At least five of the 15 nonprofits are currently being transitioned to management by Arizona companies. The HSD won’t say how many of the 15 will end up under new management; spokesman Matt Kennicott said that’s being determined “on a case-by-case basis.”

Nancy Jo Archer, CEO of Albuquerque-based Hogares, which is being transitioned to an Arizona provider, calls it a “hostile takeover.” She’s scrambling to get everything ready to turn Hogares over to the new provider, called Open Skies, by the end of this week.

“It’s not that we’re trying to be difficult; it’s just how do you get the logistics together?” Archer said.

Getting medical records from one provider to another, for example, has been an issue.

“We can’t just give Valle del Sol” – another of the Arizona providers – “the records of all our clients.

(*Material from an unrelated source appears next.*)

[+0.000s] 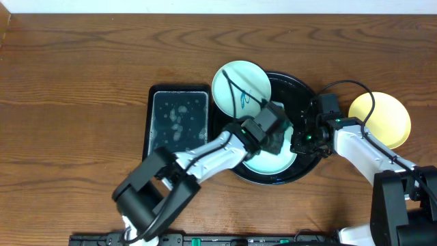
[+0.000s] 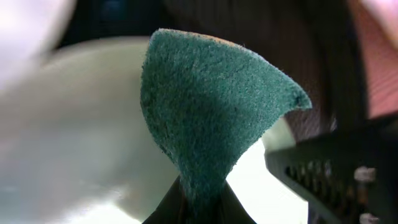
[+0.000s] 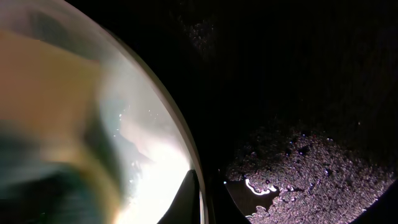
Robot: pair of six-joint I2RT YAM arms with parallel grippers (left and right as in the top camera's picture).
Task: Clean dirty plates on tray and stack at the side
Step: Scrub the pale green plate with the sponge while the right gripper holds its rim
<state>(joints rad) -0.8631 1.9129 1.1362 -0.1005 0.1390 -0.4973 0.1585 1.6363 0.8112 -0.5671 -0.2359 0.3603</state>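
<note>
Table (image 1: 68, 102), items from left to right:

1. Rectangular tray (image 1: 179, 87), black, lying flat left of centre. Its floor is wet and blotched with pale patches.
2. Marked plate (image 1: 235, 82), pale mint with a teal squiggle at centre. It overlaps the upper-left rim of the round tray.
3. Round tray (image 1: 295, 92), glossy black with a raised rim. Droplets show on its floor in the right wrist view.
4. Left pincer (image 1: 275, 137), over the middle of the round tray. It is closed on a dark green sponge (image 2: 211, 106), which stands up from the fingertips (image 2: 199, 202) as a curled flap.
5. Mint plate (image 1: 266, 164), inside the round tray directly under the sponge, its face pale and glossy (image 2: 74, 137).
6. Right pincer (image 1: 300, 142), at that plate's right edge. Its fingers sit either side of the rim (image 3: 149, 143), clamped on it (image 3: 202, 202).
7. Yellow plate (image 1: 389, 123), flat on the bare wood beside the round tray, well apart from the other two plates.
</note>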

It’s their private health information,” said Patsy Romero, chief operations officer at Santa Fe-based Easter Seals El Mirador, which shut down its Casa de Corazon behavioral health programs in Española, Taos and Raton last week.

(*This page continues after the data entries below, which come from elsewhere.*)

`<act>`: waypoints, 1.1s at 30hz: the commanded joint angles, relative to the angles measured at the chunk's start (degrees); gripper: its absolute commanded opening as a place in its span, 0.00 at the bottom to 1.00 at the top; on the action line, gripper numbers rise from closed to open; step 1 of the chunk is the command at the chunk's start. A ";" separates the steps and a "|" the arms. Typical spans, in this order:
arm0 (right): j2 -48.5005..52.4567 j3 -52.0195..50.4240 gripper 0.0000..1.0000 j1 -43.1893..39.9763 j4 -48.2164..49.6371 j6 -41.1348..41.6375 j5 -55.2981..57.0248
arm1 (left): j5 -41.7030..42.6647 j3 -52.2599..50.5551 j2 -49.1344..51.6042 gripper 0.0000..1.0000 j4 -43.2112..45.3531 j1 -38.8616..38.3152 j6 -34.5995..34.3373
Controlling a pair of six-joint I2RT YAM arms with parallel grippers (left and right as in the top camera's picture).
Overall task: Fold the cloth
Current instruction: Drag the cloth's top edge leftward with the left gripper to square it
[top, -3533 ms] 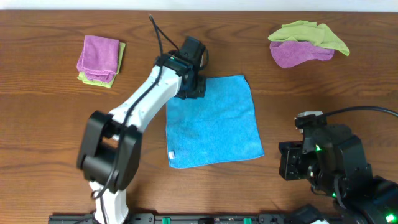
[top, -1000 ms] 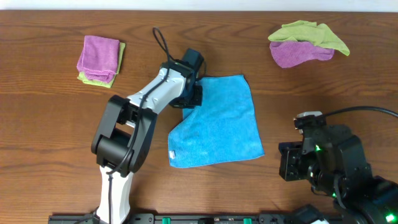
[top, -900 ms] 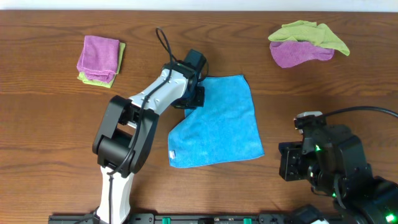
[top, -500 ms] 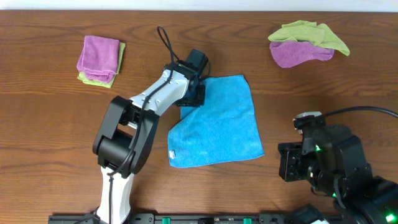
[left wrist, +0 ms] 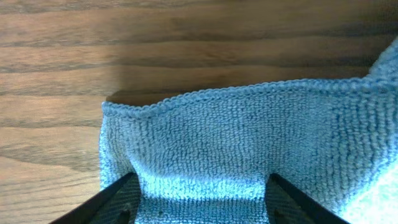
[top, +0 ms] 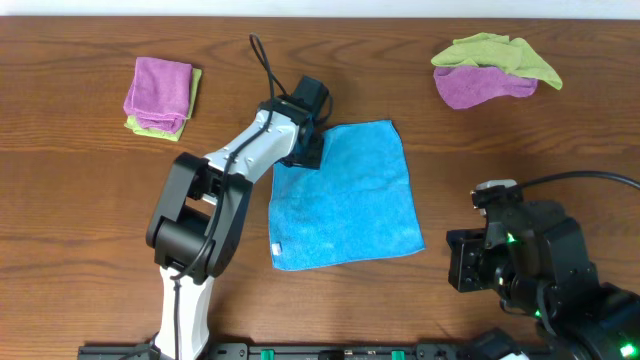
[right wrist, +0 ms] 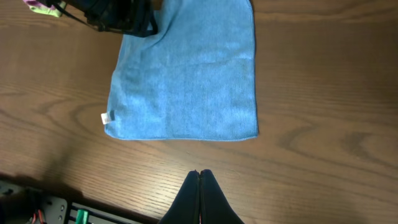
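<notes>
Wood-grain table [top: 80, 200] — cloth [top: 345, 200] lies flat mid-table, white tag [top: 276, 248] at its near-left corner. At the far-left corner the left gripper [top: 308, 150] has its fingers [left wrist: 118, 199] spread wide, cloth edge between them (released, not pinched). Off to the cloth's right, the right gripper [right wrist: 199, 179] is clenched on nothing — well apart from it.

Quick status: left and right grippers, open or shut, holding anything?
Left gripper: open, fingers on either side of the cloth corner, not pinching it.
Right gripper: shut, holding nothing.
</notes>
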 commanded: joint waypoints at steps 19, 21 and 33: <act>-0.20 -0.17 0.02 0.42 0.39 -0.79 -0.04 | -2.49 -1.99 3.04 0.59 0.72 14.38 6.19; -0.20 -0.17 0.02 0.42 0.66 -0.79 -0.02 | -2.51 -1.99 3.04 0.67 0.98 14.43 7.61; 0.44 -0.22 0.02 0.42 2.86 -0.83 3.32 | 6.60 19.63 -1.60 0.74 -16.59 14.36 7.63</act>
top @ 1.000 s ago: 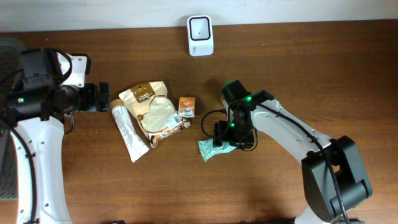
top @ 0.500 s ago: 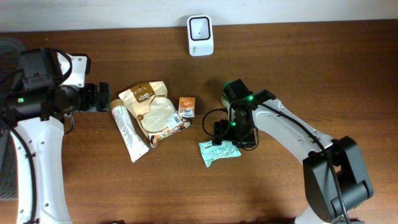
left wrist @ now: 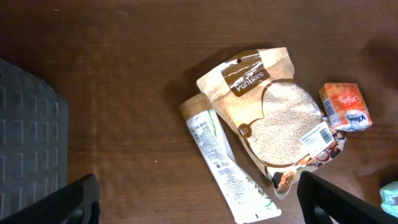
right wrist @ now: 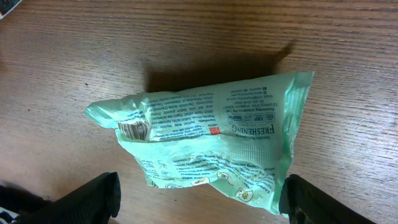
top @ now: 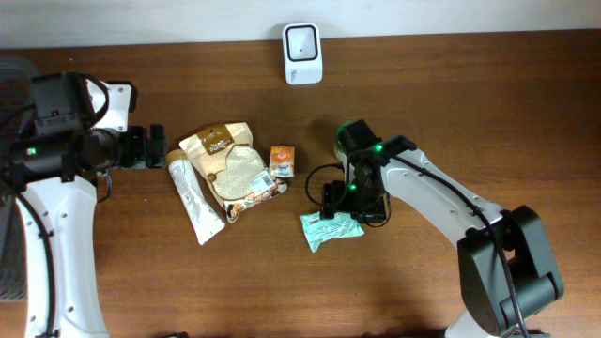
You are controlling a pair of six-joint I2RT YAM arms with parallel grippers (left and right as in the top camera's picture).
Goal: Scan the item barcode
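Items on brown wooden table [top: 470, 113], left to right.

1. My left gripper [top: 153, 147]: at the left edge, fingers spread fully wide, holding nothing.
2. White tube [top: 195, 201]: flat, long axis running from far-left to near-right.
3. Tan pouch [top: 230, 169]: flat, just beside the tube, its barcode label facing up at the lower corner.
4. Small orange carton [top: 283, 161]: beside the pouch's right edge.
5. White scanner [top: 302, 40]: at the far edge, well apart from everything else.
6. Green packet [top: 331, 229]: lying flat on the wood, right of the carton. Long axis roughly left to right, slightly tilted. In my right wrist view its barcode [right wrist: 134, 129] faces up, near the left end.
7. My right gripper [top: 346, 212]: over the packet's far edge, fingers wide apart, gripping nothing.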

Instead, clients must sign releases that allow the New Mexico providers to turn the records over to the Arizona companies.

Romero’s agency – which continues to provide other Medicaid-funded services, to the developmentally disabled – wrote to its nearly 300 behavioral health clients and advised them it was shutting down services and the clients needed to sign release forms so that information could be given to a new provider.

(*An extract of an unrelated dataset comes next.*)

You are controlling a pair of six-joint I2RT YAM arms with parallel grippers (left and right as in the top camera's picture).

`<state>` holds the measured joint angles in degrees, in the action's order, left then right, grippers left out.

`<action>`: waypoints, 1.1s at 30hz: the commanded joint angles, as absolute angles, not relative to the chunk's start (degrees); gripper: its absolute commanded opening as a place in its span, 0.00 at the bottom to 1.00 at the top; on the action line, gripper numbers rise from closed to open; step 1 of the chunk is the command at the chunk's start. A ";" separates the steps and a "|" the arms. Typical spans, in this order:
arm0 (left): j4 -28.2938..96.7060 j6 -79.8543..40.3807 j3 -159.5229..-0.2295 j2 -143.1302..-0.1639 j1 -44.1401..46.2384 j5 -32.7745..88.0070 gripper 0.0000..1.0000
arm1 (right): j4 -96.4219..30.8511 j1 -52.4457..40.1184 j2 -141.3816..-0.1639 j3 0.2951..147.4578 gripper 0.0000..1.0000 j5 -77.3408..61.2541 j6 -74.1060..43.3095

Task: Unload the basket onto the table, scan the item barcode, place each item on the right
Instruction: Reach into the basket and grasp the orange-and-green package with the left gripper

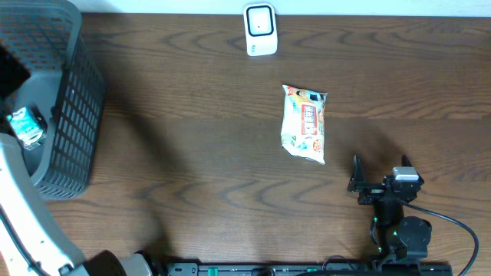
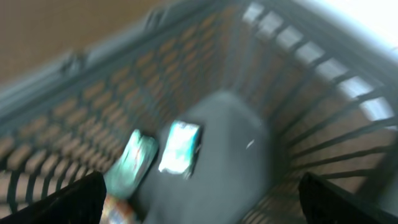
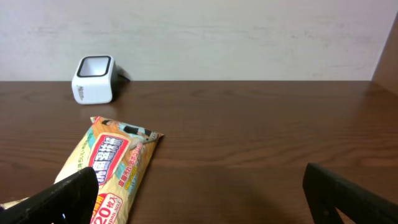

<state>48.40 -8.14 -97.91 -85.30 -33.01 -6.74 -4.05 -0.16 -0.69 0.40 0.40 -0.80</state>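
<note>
Table [image 1: 192,153]: dark wood; right wrist view alone shows the pale wall [image 3: 249,37] behind.
Basket [image 1: 69,100]: grey, far left; left wrist view peeks inside, blurry teal packs [image 2: 177,146].
Packet [image 1: 304,123]: flat mid-table, near right claw [image 1: 380,170], apart.
Scanner [image 1: 260,29]: white, back edge.
Claws: both spread wide, empty; left claw [image 2: 202,199] pointed into basket.

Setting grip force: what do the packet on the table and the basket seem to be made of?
Packet: probably thin plastic film, printed and slightly shiny, with crinkled ends. Basket: looks like rigid grey moulded plastic, matte, with open lattice walls.
</note>
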 commanded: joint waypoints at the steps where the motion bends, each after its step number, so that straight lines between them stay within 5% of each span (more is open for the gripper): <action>1: 50.26 -13.74 -94.70 -88.29 -35.38 -10.55 0.98 | -4.29 0.30 -0.40 0.32 0.99 0.32 -1.02; 33: 53.60 -28.93 -85.34 -109.82 -44.99 -10.74 0.98 | -4.29 0.30 -0.40 0.32 0.99 0.32 -1.02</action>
<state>53.63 -27.77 -85.84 -107.72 -44.45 -12.56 -4.05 -0.16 -0.69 0.38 0.40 -0.80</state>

But Romero said Monday that she has received only six such release forms.

“HSD’s contention that there is no disruption in services is not the reality in this community,” Romero said.

Carlos Galindo-Elvira , chief development officer, said Valle del Sol is “up and running” in northern New Mexico, has hired staff at all sites, and is training them as well as meeting with families.

He said he has met with school personnel and officials of other agencies that would refer children for services and distributed letters that parents can use to authorize the release of records.

“We are moving forward as fast as we can and as ethically as we can” to provide services, Galindo-Elvira said.

In the first of the transitions, when Arizona-based La Frontera took over at the end of July from Southwest Counseling Center in Las Cruces, the Arizona company discovered that Southwest’s computers were in storage – potential evidence in the ongoing investigation by the attorney general of possible fraud among the 15 providers.

“That was an issue we didn’t anticipate, to be honest,” said La Frontera CEO Dan Ranieri.

Medical records weren’t accessible, and neither were client schedules, so La Frontera began keeping schedules on paper and getting clients to sign releases as they came in for services.

La Frontera has bought computers and is training staff in a new system.

The HSD says it may need nearly $18 million to pay the Arizona companies during the transition, and the Legislative Finance Committee, which reviews the transfer of funds within agency budgets, recently gave HSD the go-ahead to shift $7.5 million within its budget for that purpose.

But the LFC objected to the transfer of an additional $10.3 million and scheduled a hearing on the matter for Aug. 21. The LFC says the additional money is premature, the contract amounts and payment rates are high, and HSD has not provided requested information about what the New Mexico providers did wrong. And it said the transitions appear to be disrupting services.

The LFC can delay the funds transfer until the hearing, but can’t stop it. HSD’s Kennicott said the delay won’t cause a problem because the Arizona providers haven’t started billing yet.